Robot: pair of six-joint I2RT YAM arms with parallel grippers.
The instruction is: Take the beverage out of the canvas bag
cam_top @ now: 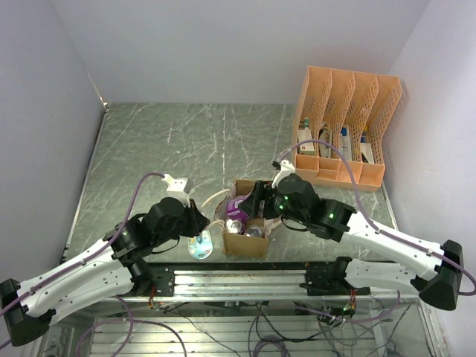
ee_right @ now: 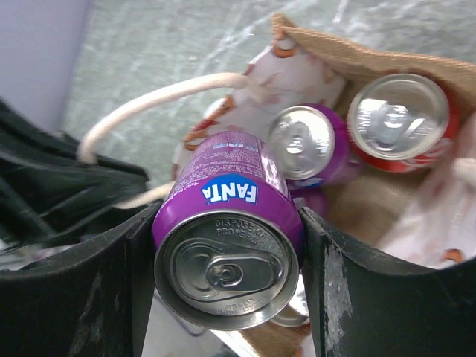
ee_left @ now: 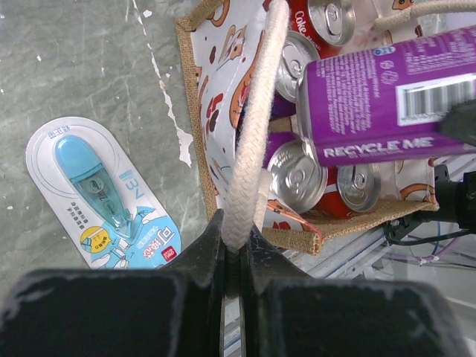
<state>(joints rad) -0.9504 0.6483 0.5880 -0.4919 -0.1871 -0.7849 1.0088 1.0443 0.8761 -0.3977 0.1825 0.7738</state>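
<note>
Right claw (ee_right: 227, 249) clamps the purple can (ee_right: 223, 186), almost clear of the canvas bag (cam_top: 245, 244); left claw (ee_left: 236, 245) pinches the handle (ee_left: 256, 126); carrying it away remains.

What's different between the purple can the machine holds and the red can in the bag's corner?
The purple can lies tipped on its side above the others; the red can stands upright inside the canvas bag. The right fingers clamp the purple can; no fingers touch the red can. Both have closed silver tops with tabs.
</note>
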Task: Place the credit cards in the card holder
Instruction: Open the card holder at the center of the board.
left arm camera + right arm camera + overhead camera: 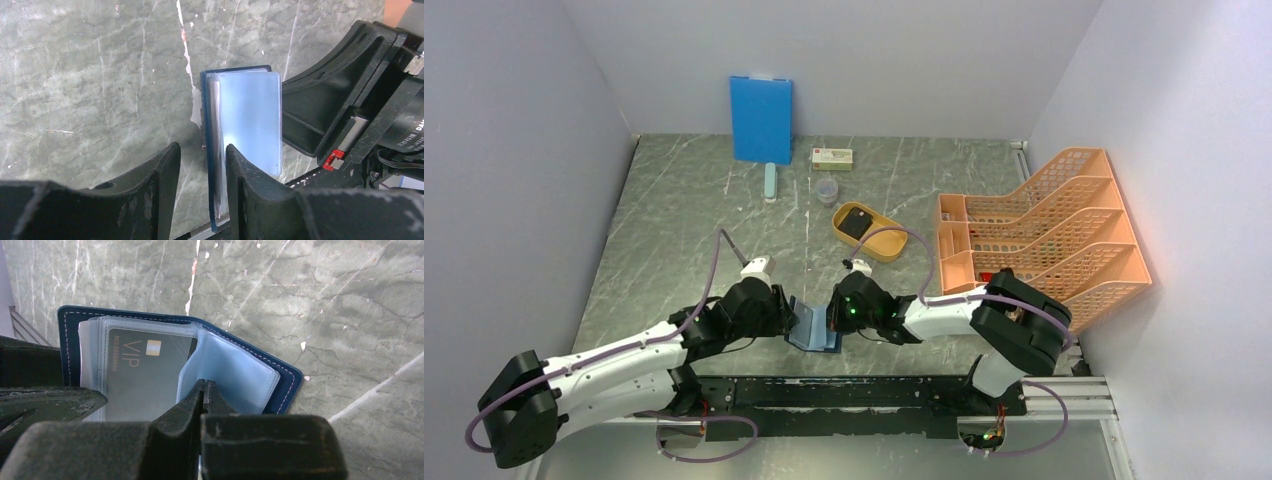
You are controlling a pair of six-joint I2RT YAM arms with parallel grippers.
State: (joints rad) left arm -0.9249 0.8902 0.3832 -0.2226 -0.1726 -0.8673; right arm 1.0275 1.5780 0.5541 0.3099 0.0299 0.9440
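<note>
Navy card holder stands open near the front edge of the marble-patterned table, with a black VIP card in a clear sleeve. Straddling its cover edge, the left gripper has its jaws apart. Opposite, the right gripper is pinched together at a loose sleeve leaf; whether it grips that leaf cannot be told.

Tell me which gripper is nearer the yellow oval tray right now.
Right. The right gripper, pinching the card holder, sits just short of the yellow oval tray; the left gripper is across the holder, farther to the tray's left.
</note>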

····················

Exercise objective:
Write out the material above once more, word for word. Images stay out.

Task answer:
Robot: pair of six-joint I2RT YAM arms with parallel grippers.
The instruction is: Take the beverage out of the canvas bag
cam_top @ now: 
ee_right @ now: 
ee_left @ now: 
<state>(joints rad) -0.9504 0.6483 0.5880 -0.4919 -0.1871 -0.7849 1.0088 1.0443 0.8761 -0.3977 0.1825 0.7738</state>
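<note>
Right claw (ee_right: 227, 249) clamps the purple can (ee_right: 223, 186), almost clear of the canvas bag (cam_top: 245, 244); left claw (ee_left: 236, 245) pinches the handle (ee_left: 256, 126); carrying it away remains.

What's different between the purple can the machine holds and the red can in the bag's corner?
The purple can lies tipped on its side above the others; the red can stands upright inside the canvas bag. The right fingers clamp the purple can; no fingers touch the red can. Both have closed silver tops with tabs.
</note>
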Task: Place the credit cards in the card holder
Instruction: Open the card holder at the center of the board.
left arm camera + right arm camera + overhead camera: 
You are controlling a pair of six-joint I2RT YAM arms with parallel grippers.
State: (joints rad) left arm -0.9249 0.8902 0.3832 -0.2226 -0.1726 -0.8673; right arm 1.0275 1.5780 0.5541 0.3099 0.0299 0.9440
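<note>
Navy card holder stands open near the front edge of the marble-patterned table, with a black VIP card in a clear sleeve. Straddling its cover edge, the left gripper has its jaws apart. Opposite, the right gripper is pinched together at a loose sleeve leaf; whether it grips that leaf cannot be told.

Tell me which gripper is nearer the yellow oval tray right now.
Right. The right gripper, pinching the card holder, sits just short of the yellow oval tray; the left gripper is across the holder, farther to the tray's left.
</note>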

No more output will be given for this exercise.